ASSIGNED TASK =>
In your reply, reproduce every line of the data without any alteration.

DATA EXTRACT =>
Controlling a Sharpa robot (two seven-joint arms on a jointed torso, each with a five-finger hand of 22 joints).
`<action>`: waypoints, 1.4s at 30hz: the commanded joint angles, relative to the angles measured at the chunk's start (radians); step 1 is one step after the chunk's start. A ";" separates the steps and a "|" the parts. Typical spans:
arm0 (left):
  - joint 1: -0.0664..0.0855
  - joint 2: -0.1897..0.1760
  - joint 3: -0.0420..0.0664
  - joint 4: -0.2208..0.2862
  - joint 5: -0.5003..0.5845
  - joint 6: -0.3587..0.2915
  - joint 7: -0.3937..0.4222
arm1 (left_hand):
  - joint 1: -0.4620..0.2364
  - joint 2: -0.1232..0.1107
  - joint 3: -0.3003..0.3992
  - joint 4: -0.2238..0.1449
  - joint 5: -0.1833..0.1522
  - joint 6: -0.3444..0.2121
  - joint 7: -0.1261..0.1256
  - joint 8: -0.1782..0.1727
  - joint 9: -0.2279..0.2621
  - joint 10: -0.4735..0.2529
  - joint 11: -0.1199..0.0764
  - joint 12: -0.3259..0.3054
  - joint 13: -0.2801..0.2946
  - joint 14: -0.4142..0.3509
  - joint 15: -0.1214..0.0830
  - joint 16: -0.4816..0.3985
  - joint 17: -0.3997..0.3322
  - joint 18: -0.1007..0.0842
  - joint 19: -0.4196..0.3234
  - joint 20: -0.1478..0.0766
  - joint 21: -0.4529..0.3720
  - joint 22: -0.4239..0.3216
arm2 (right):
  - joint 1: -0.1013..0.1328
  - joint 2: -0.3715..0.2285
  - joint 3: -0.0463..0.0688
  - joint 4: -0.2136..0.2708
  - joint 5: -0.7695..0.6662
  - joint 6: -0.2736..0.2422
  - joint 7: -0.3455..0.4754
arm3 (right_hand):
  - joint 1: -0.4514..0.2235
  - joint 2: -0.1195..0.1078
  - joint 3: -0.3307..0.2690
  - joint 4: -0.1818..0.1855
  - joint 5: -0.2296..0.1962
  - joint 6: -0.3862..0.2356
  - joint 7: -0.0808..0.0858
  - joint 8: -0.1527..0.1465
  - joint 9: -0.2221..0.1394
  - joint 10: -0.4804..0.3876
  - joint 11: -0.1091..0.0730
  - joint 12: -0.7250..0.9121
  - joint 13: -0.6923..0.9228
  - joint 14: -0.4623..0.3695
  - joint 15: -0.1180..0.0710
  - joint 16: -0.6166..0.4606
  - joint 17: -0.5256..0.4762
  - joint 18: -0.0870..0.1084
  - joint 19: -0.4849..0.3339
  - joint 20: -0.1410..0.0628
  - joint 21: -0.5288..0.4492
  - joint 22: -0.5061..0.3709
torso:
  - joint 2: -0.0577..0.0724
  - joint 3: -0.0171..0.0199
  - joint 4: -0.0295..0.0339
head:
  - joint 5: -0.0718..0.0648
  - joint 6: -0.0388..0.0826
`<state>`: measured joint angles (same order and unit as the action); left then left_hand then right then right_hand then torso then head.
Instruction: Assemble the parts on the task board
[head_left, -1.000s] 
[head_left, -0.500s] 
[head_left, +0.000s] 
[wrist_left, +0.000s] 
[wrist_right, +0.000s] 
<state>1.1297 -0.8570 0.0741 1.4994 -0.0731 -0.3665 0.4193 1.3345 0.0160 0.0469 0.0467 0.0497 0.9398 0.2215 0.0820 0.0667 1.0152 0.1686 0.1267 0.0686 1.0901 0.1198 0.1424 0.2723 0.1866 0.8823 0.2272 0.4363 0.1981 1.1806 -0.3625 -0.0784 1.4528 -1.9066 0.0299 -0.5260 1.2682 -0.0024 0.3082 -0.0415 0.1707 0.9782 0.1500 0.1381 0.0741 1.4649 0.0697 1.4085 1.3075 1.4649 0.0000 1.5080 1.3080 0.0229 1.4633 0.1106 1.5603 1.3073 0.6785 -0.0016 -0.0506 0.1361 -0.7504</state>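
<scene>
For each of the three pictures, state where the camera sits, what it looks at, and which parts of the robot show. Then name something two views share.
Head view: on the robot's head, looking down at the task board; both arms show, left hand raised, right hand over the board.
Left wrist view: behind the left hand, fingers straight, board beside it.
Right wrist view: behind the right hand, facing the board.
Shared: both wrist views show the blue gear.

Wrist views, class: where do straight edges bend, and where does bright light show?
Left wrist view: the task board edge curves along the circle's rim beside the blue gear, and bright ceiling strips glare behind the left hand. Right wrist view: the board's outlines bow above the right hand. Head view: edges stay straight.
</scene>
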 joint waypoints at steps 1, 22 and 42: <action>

COMPLETED TASK =>
Controlling a Sharpa robot (two seven-joint arms on a jointed torso, each with a five-finger hand of 22 joints).
`<action>`: waypoints, 1.4s at 30hz: the commanded joint angles, relative to the angles measured at the chunk's start (radians); step 1 is one step after the chunk's start. A ";" separates the steps and a "|" the parts. Typical spans:
arm0 (left):
  - joint 1: -0.0664..0.0855
  - joint 2: -0.1897..0.1760
  - joint 3: -0.0420..0.0664
  - joint 4: -0.2208..0.2862
  - joint 5: -0.5003..0.5845
  - joint 6: -0.3587..0.2915
  - joint 7: -0.3937..0.4222
arm1 (left_hand):
  - joint 1: -0.4620..0.2364
  - joint 2: -0.1232..0.1107
  - joint 3: -0.3003..0.3992
  - joint 4: -0.2238..0.1449
  - joint 5: -0.1833..0.1522
  - joint 6: -0.3444..0.2121
  - joint 7: -0.1261..0.1256
  - joint 8: -0.1782..0.1727
  - joint 9: -0.2279..0.2621
  - joint 10: -0.4735..0.2529
  - joint 11: -0.1199..0.0764
  - joint 12: -0.3259..0.3054
  - joint 13: -0.2801..0.2946
  - joint 14: -0.4142..0.3509
  - joint 15: -0.1214..0.0830
  - joint 16: -0.4816..0.3985
  - joint 17: -0.3997..0.3322
  - joint 18: -0.1007..0.0842
  - joint 19: -0.4196..0.3234
  - joint 20: -0.1478..0.0766
  - joint 21: -0.4529..0.3720
  - joint 22: -0.4239..0.3216
arm2 (right):
  - joint 1: -0.1013..0.1328
  - joint 2: -0.3715..0.2285
  - joint 3: -0.0463..0.0688
  - joint 4: -0.2136..0.2708
  - joint 5: -0.7695..0.6662
  - joint 6: -0.2736..0.2422
  - joint 7: -0.3455..0.4754
arm3 (right_hand):
  - joint 1: -0.4514..0.2235
  - joint 2: -0.1195..0.1078
  - joint 3: -0.3307..0.2690
  - joint 4: -0.1818..0.1855
  - joint 5: -0.2296..0.1962
  - joint 6: -0.3862..0.2356
  - joint 7: -0.0808..0.0858
  - joint 8: -0.1527..0.1465
  - joint 9: -0.2221..0.1394
  - joint 10: -0.4804..0.3876
  - joint 11: -0.1091..0.0730
  - joint 12: -0.7250..0.9121
  - joint 13: -0.6923..0.9228
  - joint 14: -0.4623..0.3695
  - joint 15: -0.1180..0.0710
  - joint 16: -0.6166..0.4606
  - joint 17: -0.5256..0.4762
  - joint 18: -0.0870..0.1084
  - joint 19: -0.4849..0.3339
  - joint 20: -0.1410..0.0628
  - joint 21: -0.5288..0.4492
  - joint 22: -0.5061..0.3709
torso:
  - joint 2: -0.0577..0.0724
  - joint 3: -0.0171..0.0199
  - joint 4: -0.0295..0.0339
head:
  - joint 5: -0.0718..0.0648
  - joint 6: -0.0388..0.0826
`<state>`: measured joint angles (same order and unit as the action); left then left_hand then right then right_hand then torso then head.
Instruction: Assemble the parts on the task board
[head_left, -1.000s] 
[head_left, -0.500s] 
[head_left, +0.000s] 
[wrist_left, +0.000s] 
[wrist_right, +0.000s] 
<state>1.1297 -0.8570 0.0741 1.4994 -0.0731 -0.3665 0.4193 1.3345 0.0160 0.0469 0.0467 0.0497 0.9398 0.2215 0.0820 0.0667 1.0152 0.1686 0.1267 0.0686 1.0901 0.1198 0.1424 0.2723 0.1866 0.8823 0.2272 0.4363 0.1981 1.1806 -0.3625 -0.0784 1.4528 -1.9066 0.0299 -0.5260 1.2682 -0.0024 0.3082 -0.0415 0.1707 0.9782 0.1500 0.1381 0.0741 1.4649 0.0697 1.4085 1.3075 1.4649 0.0000 1.5080 1.3080 0.0229 1.4633 0.1106 1.5603 1.3073 0.6785 -0.0016 -0.0506 0.1361 -0.7504</state>
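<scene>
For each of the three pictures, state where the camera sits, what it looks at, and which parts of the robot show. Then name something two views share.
Head view: on the robot's head, looking down at the task board; both arms show, left hand raised, right hand over the board.
Left wrist view: behind the left hand, fingers straight, board beside it.
Right wrist view: behind the right hand, facing the board.
Shared: both wrist views show the blue gear.

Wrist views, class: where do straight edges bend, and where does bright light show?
Left wrist view: the task board edge curves along the circle's rim beside the blue gear, and bright ceiling strips glare behind the left hand. Right wrist view: the board's outlines bow above the right hand. Head view: edges stay straight.
</scene>
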 joint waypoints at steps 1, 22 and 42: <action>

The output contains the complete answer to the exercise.